Nevertheless, Mrs. Arbuthnot bore every reproof with a stoical fortitude. What it cost her "not to give away the show," to indulge in the phrase of Joseph Jocelyn De Vere, it would be idle to estimate. But she was true to the oath she had sworn on the night of the great revelation. Not to a living soul did she yield her secret.
To Jodey himself what he was pleased to call "the royal visit" was a matter for undiluted joy. It is true that he was turned out of his bedroom, the best in the house, which commands an unrivalled view of Knollington Gorse, and had to be content with humbler quarters; but our Bayard was so perfectlyau courantwith all that had happened, even unto the presence of the four men in plain clothes in the shrubbery, that the situation was much to his taste.
When the Princess was not herself present, it pleased him to treat the whole thing as a matter for somewhat laborious satire.
"Ain't you got a bit o' red carpet and an awning for the front steps, Mops? And why don't Odo sport his order at dinner? Can't see the use, myself, in having an order if you don't sport it for royalty. Must put your best leg first. Buck up a bit, old gal, else her Royal 'Ighness will think you haven't been used to it. Anyhow, you must tell Parkins to be damn careful how he decants that '63."
In the presence of Mrs. Fitz, however, the demeanour of my relation by marriage was not unlike that of a linesman standing at attention on a field day. His deportment was so fearfully correct in every detail; his attire so extraordinarily nice—he discarded gay waistcoats and brilliant neckties as being hardly "the thing"—his hair was groomed so marvellously, and he was so overpoweringly polite that it was a source of wonder how the young fellow contrived to maintain the standard he had prescribed for himself.
It was a period of anxiety, yet it was not without its interest. In a very short time Mrs. Arbuthnot had divined theraison d'êtreof the four men in the park, but this did nothing to impair her sense of hospitality.

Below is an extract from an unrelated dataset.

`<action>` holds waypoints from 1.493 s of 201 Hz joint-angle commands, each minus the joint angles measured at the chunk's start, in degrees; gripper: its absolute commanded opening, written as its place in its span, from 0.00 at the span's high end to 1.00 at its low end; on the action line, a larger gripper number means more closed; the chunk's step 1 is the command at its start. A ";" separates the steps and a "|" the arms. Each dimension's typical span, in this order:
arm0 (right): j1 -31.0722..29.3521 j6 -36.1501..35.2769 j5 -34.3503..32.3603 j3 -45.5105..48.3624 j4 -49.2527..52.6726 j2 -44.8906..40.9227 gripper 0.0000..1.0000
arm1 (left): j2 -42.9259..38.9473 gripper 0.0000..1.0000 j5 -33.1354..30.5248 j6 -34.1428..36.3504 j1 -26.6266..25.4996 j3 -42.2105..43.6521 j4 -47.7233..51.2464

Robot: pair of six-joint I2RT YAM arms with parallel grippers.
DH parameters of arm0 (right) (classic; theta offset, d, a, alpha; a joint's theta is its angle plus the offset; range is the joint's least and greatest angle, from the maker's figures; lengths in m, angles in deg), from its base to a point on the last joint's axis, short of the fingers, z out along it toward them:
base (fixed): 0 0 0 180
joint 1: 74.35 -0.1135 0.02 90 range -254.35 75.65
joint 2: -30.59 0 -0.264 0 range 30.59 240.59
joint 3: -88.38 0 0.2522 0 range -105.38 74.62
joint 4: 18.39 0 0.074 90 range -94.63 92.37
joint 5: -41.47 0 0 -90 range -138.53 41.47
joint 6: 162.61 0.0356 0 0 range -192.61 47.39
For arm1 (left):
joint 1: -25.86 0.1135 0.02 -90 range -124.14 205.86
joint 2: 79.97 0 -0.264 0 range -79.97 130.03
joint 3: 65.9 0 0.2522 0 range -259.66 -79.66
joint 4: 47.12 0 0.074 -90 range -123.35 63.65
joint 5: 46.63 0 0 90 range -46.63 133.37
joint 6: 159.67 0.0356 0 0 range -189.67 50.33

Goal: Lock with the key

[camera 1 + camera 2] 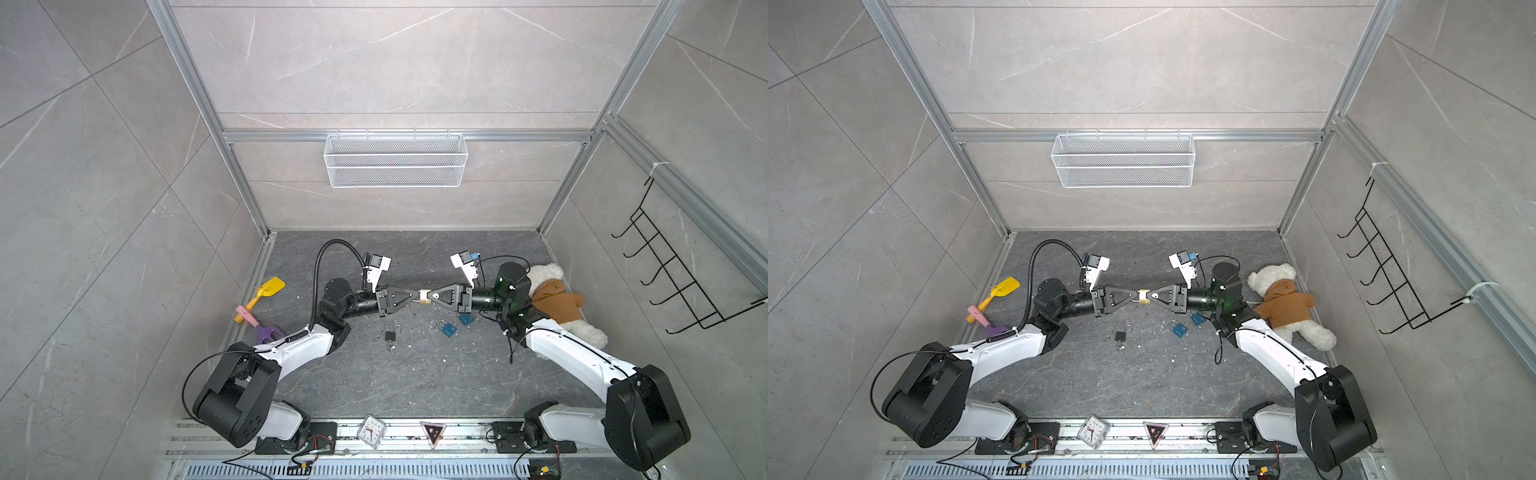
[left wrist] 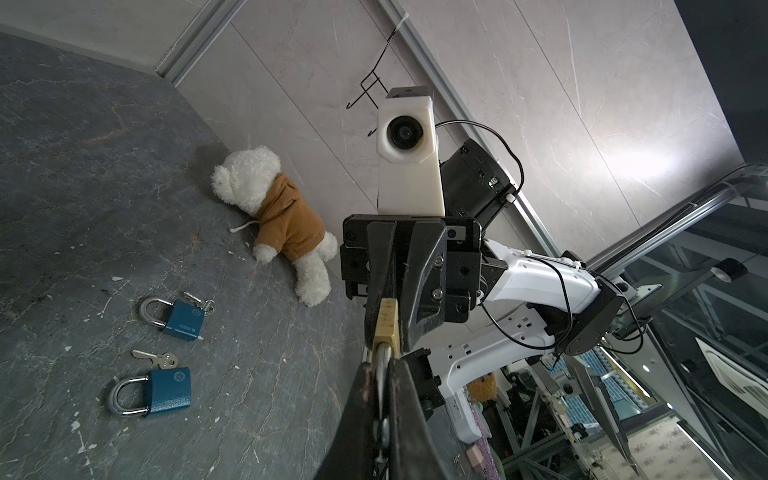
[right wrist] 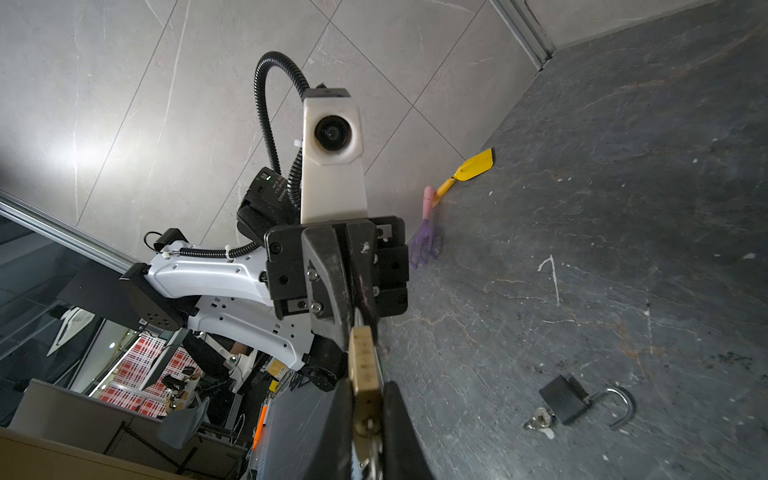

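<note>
The left gripper [image 1: 414, 298] is clenching the shackle [image 2: 381, 359] of the brass padlock [image 1: 424, 296], which I am seeing hanging above the table [image 1: 374, 374]; the right gripper [image 1: 432, 296] is pinching its bottom, where the key [image 3: 371, 449] is sitting.

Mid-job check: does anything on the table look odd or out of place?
The black padlock lies on the table with its shackle swung open and a key at its base. White flecks are scattered around.
</note>
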 commanded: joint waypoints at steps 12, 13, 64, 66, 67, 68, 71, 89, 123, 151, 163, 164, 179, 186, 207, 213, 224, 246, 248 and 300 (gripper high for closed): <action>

Fitz did not favour us with much of his company except in the evening. During the day his energies were absorbed with the arrangements for the rebuilding of the Grange, and, as I gathered, with further provisions for the safety of his wife. All the same, limited as was the time at his disposal, it was our privilege to watch him sustain the domestic character.
Whatever the incongruity of their fortunes, it was clear that Fitz and his wife had a genuine devotion for one another. And in spite of their apartness and the idea they conveyed of living entirely to themselves without reference to the lives of humbler mortals, each seemed to possess a quality worthy to inspire it. In a measure I was privileged to share their confidence during the time they stayed under our roof; and it was characteristic of them both that at heart they had a rather charming and childlike frankness. Each of them revealed unexpected qualities.
I think I am entitled to say that I never shared the hostility they seemed to arouse in others. All his life long Fitz, as far as I had known him, had been condemned to play the part of the black sheep. Partly it may have been due to his habit of refusing to go with the tide; of his declared hatred of any kind of a majority. He had always been a law unto himself, and had given a very free rein to his personality. To me he had ever stood revealed as one capable of anything; of the greatest good or of the greatest evil; and to behold him now in the domestic circle, in close affinity with the magnetic being in whom the whole of his life was centred, was to find him endowed with a charm and a fascination which had no place in the nature of the Nevil Fitzwaren that was seen by the eyes of the world.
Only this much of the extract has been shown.